▶ **Exercise instructions**: Take the lines of the data below from the very first through the line containing "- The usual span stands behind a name" and output them exactly, pictures excluded.

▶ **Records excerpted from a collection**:
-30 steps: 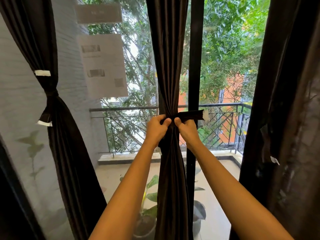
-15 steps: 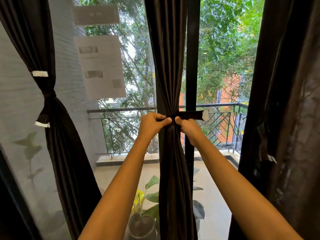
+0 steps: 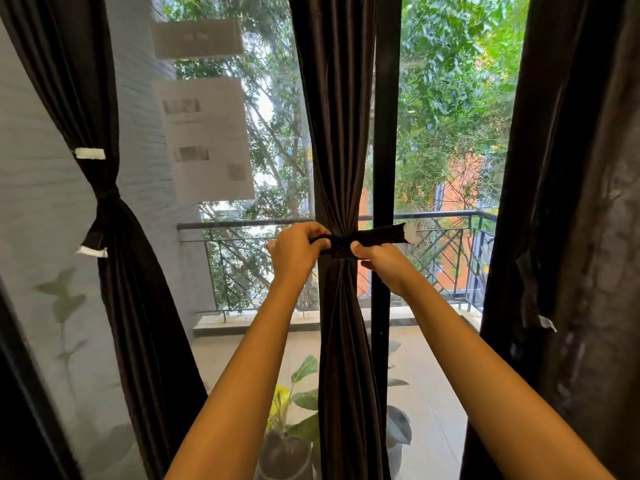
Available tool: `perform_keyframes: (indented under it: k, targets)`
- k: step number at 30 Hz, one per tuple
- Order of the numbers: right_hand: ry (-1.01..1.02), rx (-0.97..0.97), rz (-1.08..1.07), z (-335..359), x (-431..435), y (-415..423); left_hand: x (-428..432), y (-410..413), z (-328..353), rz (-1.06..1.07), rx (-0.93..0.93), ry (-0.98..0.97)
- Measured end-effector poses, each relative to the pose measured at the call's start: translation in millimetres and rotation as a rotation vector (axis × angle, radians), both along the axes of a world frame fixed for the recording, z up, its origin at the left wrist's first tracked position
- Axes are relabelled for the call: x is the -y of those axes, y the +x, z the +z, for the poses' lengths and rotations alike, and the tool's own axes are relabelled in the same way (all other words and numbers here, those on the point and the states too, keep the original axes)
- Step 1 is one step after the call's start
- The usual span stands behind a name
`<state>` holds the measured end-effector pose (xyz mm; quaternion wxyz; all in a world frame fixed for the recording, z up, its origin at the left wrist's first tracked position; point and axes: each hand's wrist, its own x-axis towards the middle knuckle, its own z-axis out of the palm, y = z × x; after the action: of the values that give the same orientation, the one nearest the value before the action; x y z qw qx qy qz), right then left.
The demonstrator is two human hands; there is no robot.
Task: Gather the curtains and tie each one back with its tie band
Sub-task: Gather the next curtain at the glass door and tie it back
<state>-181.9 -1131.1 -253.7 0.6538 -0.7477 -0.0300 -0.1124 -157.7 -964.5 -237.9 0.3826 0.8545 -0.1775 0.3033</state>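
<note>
Middle curtain (image 3: 343, 133) bunched at window centre. Tie band (image 3: 377, 234) wrapped round its waist, white-tipped end sticking out right. Left hand (image 3: 296, 252), right hand (image 3: 382, 263): fingers (image 3: 318, 233) curled, grasping band. Left curtain (image 3: 114, 271) already tied.

Left hand (image 3: 298, 252), right hand (image 3: 384, 266): bare. Left forearm (image 3: 242, 375), right forearm (image 3: 485, 375): bare to frame edge, 7 and 5 o'clock.

tied curtain (image 3: 114, 271) left, middle curtain (image 3: 341, 133) centre, loose curtain (image 3: 571, 202) right
</note>
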Motion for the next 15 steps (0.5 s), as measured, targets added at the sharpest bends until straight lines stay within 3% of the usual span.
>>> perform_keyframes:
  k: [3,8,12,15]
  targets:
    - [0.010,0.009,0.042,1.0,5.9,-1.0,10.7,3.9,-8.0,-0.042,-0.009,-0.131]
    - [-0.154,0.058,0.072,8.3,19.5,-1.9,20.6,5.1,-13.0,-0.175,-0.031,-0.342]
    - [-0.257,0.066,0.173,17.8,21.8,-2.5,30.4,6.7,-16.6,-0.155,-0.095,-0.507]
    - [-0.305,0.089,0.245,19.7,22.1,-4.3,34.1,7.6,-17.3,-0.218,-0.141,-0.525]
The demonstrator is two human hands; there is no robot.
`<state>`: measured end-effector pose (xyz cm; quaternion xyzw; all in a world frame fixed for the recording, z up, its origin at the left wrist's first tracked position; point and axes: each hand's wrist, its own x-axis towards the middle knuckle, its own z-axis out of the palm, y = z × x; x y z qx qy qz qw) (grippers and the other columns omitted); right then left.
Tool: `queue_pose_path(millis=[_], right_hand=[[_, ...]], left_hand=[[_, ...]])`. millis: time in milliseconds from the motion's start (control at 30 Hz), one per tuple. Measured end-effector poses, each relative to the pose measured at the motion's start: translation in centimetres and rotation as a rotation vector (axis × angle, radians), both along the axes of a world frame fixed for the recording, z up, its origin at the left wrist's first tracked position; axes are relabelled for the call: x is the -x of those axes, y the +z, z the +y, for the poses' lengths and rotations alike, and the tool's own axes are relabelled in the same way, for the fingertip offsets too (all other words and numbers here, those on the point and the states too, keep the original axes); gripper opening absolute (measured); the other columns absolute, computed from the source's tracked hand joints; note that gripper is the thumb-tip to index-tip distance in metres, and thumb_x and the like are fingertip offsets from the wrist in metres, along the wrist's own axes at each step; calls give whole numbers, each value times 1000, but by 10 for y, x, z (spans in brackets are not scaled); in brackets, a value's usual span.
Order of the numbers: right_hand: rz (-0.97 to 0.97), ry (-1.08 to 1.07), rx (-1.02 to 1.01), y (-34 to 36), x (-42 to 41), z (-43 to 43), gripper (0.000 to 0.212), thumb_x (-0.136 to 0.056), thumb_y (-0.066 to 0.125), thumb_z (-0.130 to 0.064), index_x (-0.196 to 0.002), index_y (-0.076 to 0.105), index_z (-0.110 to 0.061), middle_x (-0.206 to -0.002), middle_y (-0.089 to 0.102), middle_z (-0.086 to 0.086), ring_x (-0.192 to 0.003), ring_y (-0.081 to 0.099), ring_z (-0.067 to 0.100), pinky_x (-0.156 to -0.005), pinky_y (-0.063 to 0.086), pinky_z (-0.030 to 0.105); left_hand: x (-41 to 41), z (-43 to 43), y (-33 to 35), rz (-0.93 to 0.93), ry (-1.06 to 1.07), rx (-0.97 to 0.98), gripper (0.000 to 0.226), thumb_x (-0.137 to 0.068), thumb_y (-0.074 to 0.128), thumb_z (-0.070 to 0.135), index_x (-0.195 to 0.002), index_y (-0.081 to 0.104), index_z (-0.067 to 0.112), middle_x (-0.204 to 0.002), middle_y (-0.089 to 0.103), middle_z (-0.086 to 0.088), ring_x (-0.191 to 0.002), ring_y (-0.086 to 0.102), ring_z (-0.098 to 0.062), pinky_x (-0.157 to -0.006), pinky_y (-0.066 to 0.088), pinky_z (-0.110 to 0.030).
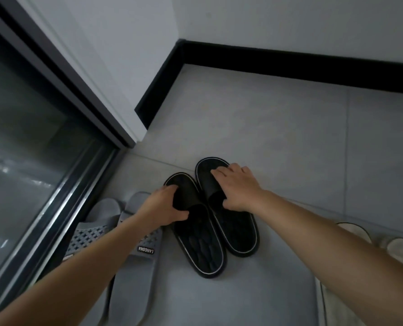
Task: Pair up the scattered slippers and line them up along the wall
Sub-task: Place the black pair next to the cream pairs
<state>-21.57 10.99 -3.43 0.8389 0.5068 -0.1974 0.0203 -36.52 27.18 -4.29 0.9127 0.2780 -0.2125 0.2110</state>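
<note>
The black slippers (205, 245) sat paired but well short of the wall (289, 24), left hand (165, 205) curled round one strap, right hand (240, 187) pinching the other between spread fingers and thumb, while grey slippers (134, 278) and pale slippers (400, 250) apparently awaited lining up.

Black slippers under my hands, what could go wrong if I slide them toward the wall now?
The right black slipper, held by your right hand, sits nearer the black baseboard than the left black slipper in your left hand, so the pair may end up staggered. Your left forearm crosses the grey slippers; sliding forward could knock that pair askew.
</note>
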Motion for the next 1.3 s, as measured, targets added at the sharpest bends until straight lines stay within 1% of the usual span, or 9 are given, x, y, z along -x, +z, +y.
queue_pose_path(millis=[133,200,333,467,667,767,933,1133,1300], right_hand=[[7,-64,-1,-1,-3,-28,73,-65,67,-44,-127,43,-14,-126,42,8,-117,35,27,-96,30,35],[26,-112,6,0,-3,-56,75,-58,65,-53,-120,47,-15,-119,44,5,-112,37,25,-95,32,35],[100,-247,4,1,7,-109,80,-55,61,-58,-122,43,-19,-119,52,4,-112,50,27,-93,38,35],[165,-322,6,4,14,-144,81,-55,59,-57,-126,38,-23,-119,57,2,-109,56,24,-90,42,34],[147,-334,1,-2,22,-168,79,-56,59,-60,-124,40,-22,-118,55,1,-112,53,24,-93,41,36],[161,-329,-10,-5,24,-173,87,-57,59,-65,-130,36,-23,-125,49,2,-119,47,24,-97,38,37],[176,-296,35,-6,24,-178,104,-59,61,-69,-143,19,-23,-137,37,5,-127,38,28,-104,36,41],[156,-291,45,-5,26,-180,98,-67,62,-64,-143,20,-19,-137,38,9,-126,39,30,-103,38,41],[151,-296,47,-4,27,-180,99,-69,60,-66,-144,18,-18,-137,39,10,-127,38,29,-104,38,41]], left_hand=[[-12,-9,0,-90,-107,102,93,-60,77,42,-141,37,19,-135,48,-5,-125,45,-23,-101,38,-28],[-21,-23,1,-102,-196,136,93,-60,78,39,-141,38,17,-133,49,-6,-123,46,-23,-101,37,-26],[-38,-55,0,-88,-353,176,93,-60,77,37,-140,38,15,-131,49,-7,-120,47,-23,-102,37,-27],[-48,-77,2,-54,-407,202,93,-59,76,37,-141,36,18,-131,47,-2,-120,46,-20,-102,41,-31],[-53,-101,1,20,-493,184,93,-60,74,37,-142,33,20,-134,43,-1,-123,42,-19,-103,39,-30],[-53,-101,-2,50,-526,126,95,-63,73,39,-144,29,20,-141,38,0,-128,38,-19,-107,36,-32],[-45,-114,-5,55,-563,37,110,-61,68,64,-149,12,29,-152,24,4,-139,23,-18,-111,33,-37],[-47,-125,-3,50,-562,-41,112,-61,65,72,-149,11,28,-149,27,2,-138,25,-20,-108,37,-41],[-46,-123,-4,36,-555,-57,108,-63,62,74,-149,14,31,-145,31,5,-136,28,-18,-107,39,-37]])
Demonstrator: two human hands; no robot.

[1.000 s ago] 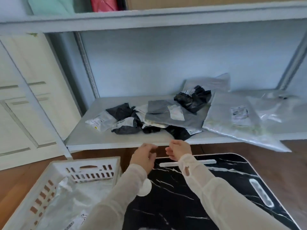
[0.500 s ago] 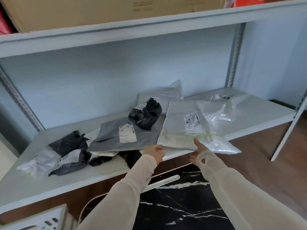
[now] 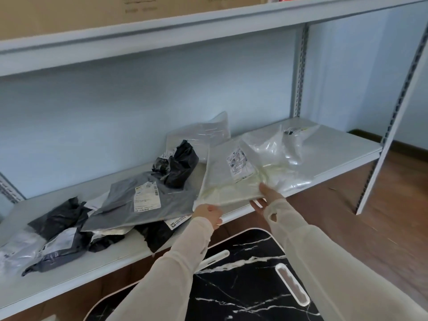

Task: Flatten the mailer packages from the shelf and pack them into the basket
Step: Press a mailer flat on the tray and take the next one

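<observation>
A large translucent white mailer (image 3: 228,179) with a printed label lies at the front edge of the grey shelf (image 3: 347,149), its near edge lifted. My left hand (image 3: 208,214) grips its near left corner. My right hand (image 3: 266,198) holds the near right edge, thumb on top and fingers underneath. A flat grey mailer (image 3: 143,200) lies to the left, and a crumpled black mailer (image 3: 176,167) sits behind it. More black and clear mailers (image 3: 58,230) are piled at the shelf's left end. The basket is out of view.
A black marble-patterned table (image 3: 243,286) stands below my arms, in front of the shelf. A clear crinkled bag (image 3: 278,151) overlaps the white mailer on the right. An upper shelf (image 3: 208,26) with a cardboard box runs overhead. A metal upright (image 3: 393,126) stands at right.
The view has swung right and away from the basket. Both hands reached from the table to the shelf edge and took hold of the white mailer's near edge, which is now lifted.
</observation>
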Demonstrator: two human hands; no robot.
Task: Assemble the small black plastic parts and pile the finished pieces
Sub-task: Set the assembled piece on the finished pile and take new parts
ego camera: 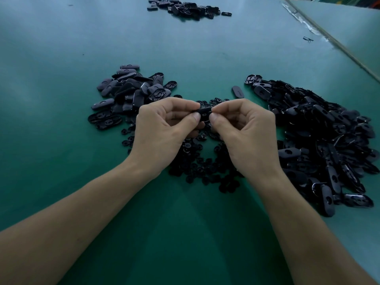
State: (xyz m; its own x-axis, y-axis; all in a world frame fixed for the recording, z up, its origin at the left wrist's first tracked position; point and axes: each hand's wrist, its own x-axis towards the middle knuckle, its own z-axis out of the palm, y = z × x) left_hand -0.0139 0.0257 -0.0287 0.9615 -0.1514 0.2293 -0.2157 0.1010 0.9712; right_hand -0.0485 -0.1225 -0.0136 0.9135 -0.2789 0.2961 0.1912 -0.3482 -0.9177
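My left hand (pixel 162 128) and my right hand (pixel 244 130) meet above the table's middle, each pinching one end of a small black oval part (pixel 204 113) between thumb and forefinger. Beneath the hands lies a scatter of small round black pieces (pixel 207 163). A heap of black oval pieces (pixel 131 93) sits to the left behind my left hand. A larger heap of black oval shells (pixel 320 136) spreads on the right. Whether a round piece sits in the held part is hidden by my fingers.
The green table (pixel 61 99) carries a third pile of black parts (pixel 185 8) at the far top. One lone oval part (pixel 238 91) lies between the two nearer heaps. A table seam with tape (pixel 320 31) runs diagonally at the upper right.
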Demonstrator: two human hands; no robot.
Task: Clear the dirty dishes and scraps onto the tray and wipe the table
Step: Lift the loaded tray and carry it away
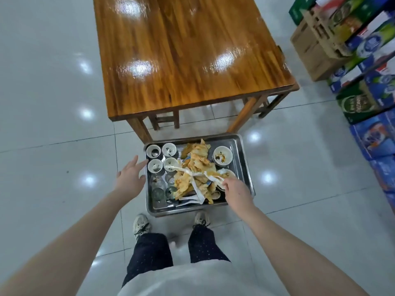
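Note:
A steel tray point(242, 165) stands just below the near end of the wooden table point(188, 52). It holds several small white cups point(154, 165), a stained white bowl point(223, 155), glasses point(158, 193) and a heap of orange-stained napkins and scraps point(197, 167). My left hand point(130, 177) is spread with straight fingers, its fingertips at the tray's left rim. My right hand point(235, 188) reaches over the tray's right side and pinches a strip of soiled white paper point(211, 178). The tabletop looks glossy and bare.
Wooden stools point(166, 119) sit tucked under the table. Stacked drink cartons point(367, 86) and a cardboard box point(314, 50) line the right side. Shiny white floor tiles point(53, 124) surround the table. My shoes point(141, 224) are just behind the tray.

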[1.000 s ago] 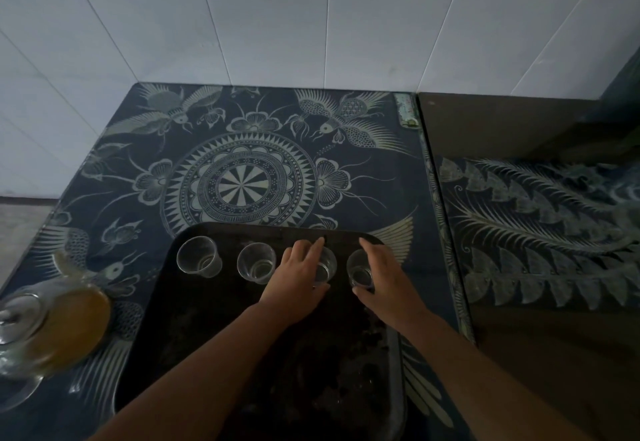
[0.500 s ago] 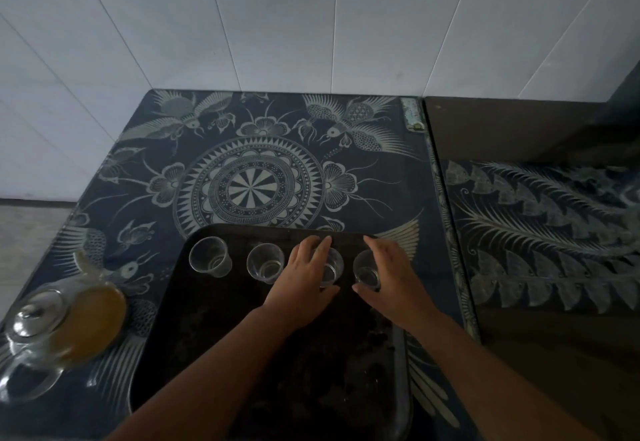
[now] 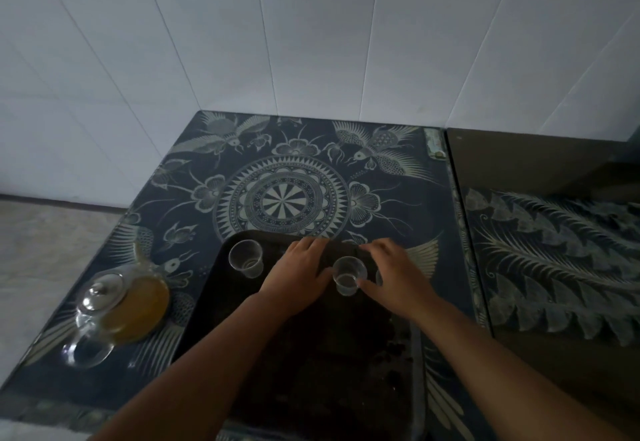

▶ **Written solution**:
-30 steps: 
-15 steps: 
+0 steps: 
Available tool: `perform_keyframes: (indented under it: k, targets)`
- k: step number at 30 Hz, one per tuple
- Order of the numbers: right_hand: ry (-1.01..1.02), rx (-0.97..0.97), rz (-1.08..1.07), z (-335..359), x (-431..435), y (-415..423); left_hand: x (-428..432), y (-410..413), z (-328..353), rz (-1.06..1.07), rx (-0.93..0.93), ry (-0.98..0.97)
- Measured end-effector poses, each relative to the pose measured at the call's start: translation in millimetres and rotation as a rotation vector (axis × angle, radians), both along the axes of a world frame fixed for the recording, z up, its origin at the left wrist's first tracked position
- Axes are relabelled for the call: x is the -y of those axes, y the +x, z the +z, for the poses' lengths and rotations alike, and the tool's own axes are relabelled in the same way (all other words and numbers here, those on the point and the states too, keep the original axes)
- Step 1 is one step after the call's start
- The usual span stands behind a name

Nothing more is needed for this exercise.